It took Barrington resident Marty Harty 91 years before he was elected a New Hampshire State Representative. And three months into the job he resigned amid statewide controversy. The story of Marty Harty will likely go down as another example of who gets elected to our oversized legislature, in which each member has little power and little pay. It means electing a few who claim, as Harty did, that Hitler gets a bad rap and maybe those with mental deficiencies should just be sent off to Siberia.

Not even Harty can defend those comments, but I fear that amid the controversy and outrage and resigning and apologizing we fail to recognize the magic that we take far too often for granted in our state.

It all began with a constituent who looked up her State Representative’s phone number and called him at home.
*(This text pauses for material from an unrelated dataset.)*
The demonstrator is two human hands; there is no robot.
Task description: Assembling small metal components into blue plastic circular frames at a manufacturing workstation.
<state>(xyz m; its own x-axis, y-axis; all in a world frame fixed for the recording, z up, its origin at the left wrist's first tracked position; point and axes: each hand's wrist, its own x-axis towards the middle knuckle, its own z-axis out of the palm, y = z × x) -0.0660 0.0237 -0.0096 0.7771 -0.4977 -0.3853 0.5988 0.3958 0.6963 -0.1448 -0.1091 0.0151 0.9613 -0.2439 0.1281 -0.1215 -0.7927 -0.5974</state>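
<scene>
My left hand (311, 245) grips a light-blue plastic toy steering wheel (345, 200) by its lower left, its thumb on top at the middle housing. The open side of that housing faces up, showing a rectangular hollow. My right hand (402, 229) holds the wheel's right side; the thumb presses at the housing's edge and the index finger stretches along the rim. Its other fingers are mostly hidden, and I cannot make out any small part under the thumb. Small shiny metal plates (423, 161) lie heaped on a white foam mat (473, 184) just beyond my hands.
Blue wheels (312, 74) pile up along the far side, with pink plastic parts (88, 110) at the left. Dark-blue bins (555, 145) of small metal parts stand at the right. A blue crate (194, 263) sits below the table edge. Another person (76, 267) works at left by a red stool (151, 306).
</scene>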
I have covered New Hampshire politics for nine years after covering politics in a number of other states. To this day the thing about the state’s political culture that never ceases to amaze me is the expectation that elected officials publicly display their home phone – or cell – numbers. It’s not something that eager beavers or naive politicians do. It’s the rule. And those who don’t do it have to be ready to have a good excuse as to why not.

In other states, even with part-time legislatures, constituents are directed to an office number. In bigger states, like Massachusetts, there are staff whose job it is to keep the crazies away and to take care of as many of the callers as they can themselves and not bother the elected official.

But not here. In Marty Harty’s case the caller was Sharon Omand. She called to ask him to vote for funding a state program that helps the mentally disabled, which was on the chopping block by budget writers. Harty said he was joking around with her when suggested we cart all of the state’s mentally ill to Siberia.

Nonetheless, she alerted the media. Then, according to Harty, people from all around the country started calling him. And here is the thing: He talked with nearly all of them, some for extended amounts of time.

I came here from covering West Virginia politics. I spent so much of my time there just simply trying to collect private phone numbers of politicos that I could almost do little else. Imagine my surprise my first week here attending a candidate night forum in Milford. After an Executive Councilor gave a stump speech about his role as one of the five most powerful people in the state, a woman stood up saying flat out he was horrible at returning calls she made to his house. Other members of the audience nodded their heads in agreement. I sat in amazement that all these people had his phone number!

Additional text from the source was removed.